An exact reprint of the data below is required, line for line.

*** Opening RAW DATA ***

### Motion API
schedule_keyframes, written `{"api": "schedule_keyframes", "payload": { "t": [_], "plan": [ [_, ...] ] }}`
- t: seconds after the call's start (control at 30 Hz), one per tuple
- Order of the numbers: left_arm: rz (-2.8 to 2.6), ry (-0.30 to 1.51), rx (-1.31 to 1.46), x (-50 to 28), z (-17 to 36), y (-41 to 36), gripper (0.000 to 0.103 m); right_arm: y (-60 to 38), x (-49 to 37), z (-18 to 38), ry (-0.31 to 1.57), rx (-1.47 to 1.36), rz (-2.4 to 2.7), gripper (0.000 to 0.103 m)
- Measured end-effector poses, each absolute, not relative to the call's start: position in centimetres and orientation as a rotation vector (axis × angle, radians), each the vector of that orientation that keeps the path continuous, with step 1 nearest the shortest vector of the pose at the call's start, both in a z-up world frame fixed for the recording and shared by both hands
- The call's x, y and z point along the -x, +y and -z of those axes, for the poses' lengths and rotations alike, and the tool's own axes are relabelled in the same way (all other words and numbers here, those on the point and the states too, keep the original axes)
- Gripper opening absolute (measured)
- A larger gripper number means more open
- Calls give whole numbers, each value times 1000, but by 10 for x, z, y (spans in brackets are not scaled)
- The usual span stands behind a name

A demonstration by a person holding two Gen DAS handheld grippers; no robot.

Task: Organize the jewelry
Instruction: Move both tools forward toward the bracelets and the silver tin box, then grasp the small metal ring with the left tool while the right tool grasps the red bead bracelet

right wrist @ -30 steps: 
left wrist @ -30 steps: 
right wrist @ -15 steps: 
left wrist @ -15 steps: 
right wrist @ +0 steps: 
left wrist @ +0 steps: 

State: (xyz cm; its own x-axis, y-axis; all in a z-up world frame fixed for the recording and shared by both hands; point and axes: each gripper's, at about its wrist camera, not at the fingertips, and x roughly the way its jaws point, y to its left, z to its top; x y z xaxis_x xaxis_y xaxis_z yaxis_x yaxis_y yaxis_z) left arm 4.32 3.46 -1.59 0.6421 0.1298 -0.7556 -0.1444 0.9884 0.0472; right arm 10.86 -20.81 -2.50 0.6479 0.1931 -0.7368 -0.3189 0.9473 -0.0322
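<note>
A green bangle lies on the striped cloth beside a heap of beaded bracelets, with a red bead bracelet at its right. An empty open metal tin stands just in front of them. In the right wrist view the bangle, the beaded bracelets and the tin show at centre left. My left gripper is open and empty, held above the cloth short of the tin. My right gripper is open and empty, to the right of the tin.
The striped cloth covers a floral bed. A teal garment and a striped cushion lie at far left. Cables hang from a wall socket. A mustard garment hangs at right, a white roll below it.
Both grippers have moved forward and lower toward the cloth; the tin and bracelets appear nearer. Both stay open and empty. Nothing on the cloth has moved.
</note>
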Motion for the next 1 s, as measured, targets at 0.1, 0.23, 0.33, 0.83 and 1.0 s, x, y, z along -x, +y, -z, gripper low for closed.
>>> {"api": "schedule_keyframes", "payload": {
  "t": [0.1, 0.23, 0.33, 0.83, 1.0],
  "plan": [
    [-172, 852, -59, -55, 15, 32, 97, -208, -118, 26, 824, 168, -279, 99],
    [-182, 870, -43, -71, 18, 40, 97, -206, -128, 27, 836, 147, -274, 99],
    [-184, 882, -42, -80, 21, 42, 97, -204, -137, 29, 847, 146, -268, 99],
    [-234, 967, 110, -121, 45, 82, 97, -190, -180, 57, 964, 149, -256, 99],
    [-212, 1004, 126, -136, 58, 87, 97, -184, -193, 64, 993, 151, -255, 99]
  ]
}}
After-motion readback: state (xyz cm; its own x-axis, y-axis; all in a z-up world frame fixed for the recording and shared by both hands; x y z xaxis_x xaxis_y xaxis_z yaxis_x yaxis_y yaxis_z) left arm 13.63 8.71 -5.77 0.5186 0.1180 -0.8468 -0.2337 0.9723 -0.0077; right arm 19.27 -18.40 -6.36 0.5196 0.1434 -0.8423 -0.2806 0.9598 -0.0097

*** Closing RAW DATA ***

- [RESPONSE TO THIS TASK]
### Motion API
schedule_keyframes, written `{"api": "schedule_keyframes", "payload": { "t": [_], "plan": [ [_, ...] ] }}`
- t: seconds after the call's start (control at 30 Hz), one per tuple
- Order of the numbers: left_arm: rz (-2.8 to 2.6), ry (-0.30 to 1.51), rx (-1.31 to 1.46), x (-50 to 28), z (-17 to 36), y (-41 to 36), gripper (0.000 to 0.103 m); right_arm: y (-60 to 38), x (-49 to 37), z (-18 to 38), ry (-0.31 to 1.57), rx (-1.47 to 1.36), rz (-2.4 to 2.7), gripper (0.000 to 0.103 m)
- Measured end-effector poses, each absolute, not relative to the call's start: position in centimetres and orientation as a rotation vector (axis × angle, radians), each the vector of that orientation that keeps the path continuous, with step 1 nearest the shortest vector of the pose at the call's start, both in a z-up world frame fixed for the recording and shared by both hands
- The call's x, y and z point along the -x, +y and -z of those axes, for the poses' lengths and rotations alike, and the tool's own axes are relabelled in the same way (all other words and numbers here, those on the point and the states too, keep the original axes)
- Gripper opening absolute (measured)
- A larger gripper number means more open
- Calls give whole numbers, each value times 1000, but by 10 for x, z, y (spans in brackets are not scaled)
- The usual span stands behind a name

A demonstration by a person holding two Gen DAS handheld grippers; no robot.

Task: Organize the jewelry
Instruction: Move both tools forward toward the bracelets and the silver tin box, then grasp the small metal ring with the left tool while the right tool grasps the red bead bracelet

right wrist @ -30 steps: 
left wrist @ -30 steps: 
right wrist @ -15 steps: 
left wrist @ -15 steps: 
right wrist @ +0 steps: 
left wrist @ +0 steps: 

State: (xyz cm; its own x-axis, y-axis; all in a z-up world frame fixed for the recording and shared by both hands; point and axes: each gripper's, at about its wrist camera, not at the fingertips, and x roughly the way its jaws point, y to its left, z to its top; x y z xaxis_x xaxis_y xaxis_z yaxis_x yaxis_y yaxis_z) left arm 4.32 3.46 -1.59 0.6421 0.1298 -0.7556 -0.1444 0.9884 0.0472; right arm 10.86 -20.81 -2.50 0.6479 0.1931 -0.7368 -0.3189 0.9473 -0.0322
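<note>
A green bangle lies on the striped cloth beside a heap of beaded bracelets, with a red bead bracelet at its right. An empty open metal tin stands just in front of them. In the right wrist view the bangle, the beaded bracelets and the tin show at centre left. My left gripper is open and empty, held above the cloth short of the tin. My right gripper is open and empty, to the right of the tin.
The striped cloth covers a floral bed. A teal garment and a striped cushion lie at far left. Cables hang from a wall socket. A mustard garment hangs at right, a white roll below it.
Both grippers have moved forward and lower toward the cloth; the tin and bracelets appear nearer. Both stay open and empty. Nothing on the cloth has moved.
</note>
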Motion for the next 1 s, as measured, targets at 0.1, 0.23, 0.33, 0.83 and 1.0 s, x, y, z along -x, +y, -z, gripper low for closed.
>>> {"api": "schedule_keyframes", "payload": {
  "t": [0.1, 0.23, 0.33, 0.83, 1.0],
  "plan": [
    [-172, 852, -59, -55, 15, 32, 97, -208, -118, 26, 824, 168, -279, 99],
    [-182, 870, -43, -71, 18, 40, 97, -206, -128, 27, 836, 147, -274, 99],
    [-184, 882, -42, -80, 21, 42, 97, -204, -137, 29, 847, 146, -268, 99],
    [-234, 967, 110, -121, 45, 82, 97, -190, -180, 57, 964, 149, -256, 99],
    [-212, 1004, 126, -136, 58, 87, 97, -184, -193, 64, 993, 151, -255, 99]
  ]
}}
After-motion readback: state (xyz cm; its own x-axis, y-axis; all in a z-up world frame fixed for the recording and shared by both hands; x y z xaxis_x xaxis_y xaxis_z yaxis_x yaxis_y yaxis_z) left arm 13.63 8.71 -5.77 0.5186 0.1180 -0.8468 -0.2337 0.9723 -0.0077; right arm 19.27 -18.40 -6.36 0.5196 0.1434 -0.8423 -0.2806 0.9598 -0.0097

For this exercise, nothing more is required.